Guest author Michael Wright shares why the stress and anxiety people suffer due to climate change deserves a formal diagnosis.

Ecological Stress DisorderIn my 20 years as a social worker, I have worked with veterans suffering from PTSD due to traumatic events in the distant past, and with first responders following traumatic events experienced just an hour earlier. Their stories have given me a keen sense of how psychologically traumatic events, even discrete ones, can have an impact on one’s long-term mental health.
 
Addressing psychological trauma early, using protocols such as critical incident stress management (CISM), has been shown to mitigate the risk of PTSD and other long-term morbidity. Of course, treatment is determined based on a diagnosis or the knowledge that lack of intervention can lead to chronic mental health issues. Although those who have experienced acute psychological trauma can suffer from long-term debilitating effects such as PTSD, depression, and substance abuse, they do have one advantage: a recognized diagnosis.
 
Environmental impacts, whether perceived or actual, can elicit analogous traumatic responses. This dictates the need for a new diagnosis, one that I refer to as ecological stress disorder, or ESD. More than just fear of environmental demise, ESD encompasses the psychological effects of what many experience on a daily basis: the child who is devastated to see his backyard forest clear-cut for another highway; community residents distressed that their water is tainted by unknown pollutants from hydraulic fracturing; the individual who obsesses over recycling and energy conservation; the parent who worries how a changing climate will impact her children and grandchildren; or the Inuits who witness their permafrost-based lives melting away more each year.
 
All these people have one thing in common: a visceral emotional response associated with an actual or perceived degradation of their environment. And while most individuals may present only minor symptoms of what I call ESD, their suffering is a direct consequence of environmental degradation that deserves such a formal diagnosis.
 
As a writer and speaker on environmental justice and technology, I have presented to groups across the country. I have heard the emotional distress of many who have expressed both sadness and frustration over the current disregard for the environment, as well as anxiety over the specter of climate change. There is also a pervasive feeling of social isolation in professing care for the environment, in a “culture of consumerism” that values profit over the common good. Some feel a lack of control over being able to solve climate change; some are threatened for even “believing” in it, at least in the U.S., as if basic physics and chemistry are matters of opinion.
 
Is the anxiety, grief, and depression that these people experience about their environment, their life, their community, and their planet simply a manifestation of a transient news report today that will become a non-issue tomorrow? Or is it a real mental health problem worthy of attention among the professional community? A clear awareness of this threat to mental health can help us recognize and respond to it.

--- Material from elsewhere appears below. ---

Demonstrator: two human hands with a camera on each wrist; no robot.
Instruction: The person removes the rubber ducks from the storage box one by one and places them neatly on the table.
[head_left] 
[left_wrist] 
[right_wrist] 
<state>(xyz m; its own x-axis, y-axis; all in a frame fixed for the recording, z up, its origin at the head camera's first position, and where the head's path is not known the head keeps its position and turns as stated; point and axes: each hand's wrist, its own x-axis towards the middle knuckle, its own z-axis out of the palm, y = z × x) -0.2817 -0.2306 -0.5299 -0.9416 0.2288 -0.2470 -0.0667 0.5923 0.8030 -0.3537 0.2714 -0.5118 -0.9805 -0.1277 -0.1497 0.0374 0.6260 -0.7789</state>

Michael Wright is an author and licensed social worker.

4 Comments

  1. A friend of mine has presented symptoms of this disorder that include a kind of paralysis– shivering under covers in a cold house that she felt too guilty to heat; not going anywhere beyond walking range to limit her carbon footprint; and worrying, worrying, worrying. A good way to deal with ESD is to take action, be involved with an environmental group. It is easier and more fulfilling in a group to engage in public demonstrations and educational events to raise awareness, contact lawmakers, write letters to newspapers, etc. I suggest the Citizens’ Climate Lobby, for example. But also balance activism with creating beauty and harmony in your own life and immediate environment. “Savor the environment while you work to save it.” Why gaze only down the sewers of life when there is beauty all around?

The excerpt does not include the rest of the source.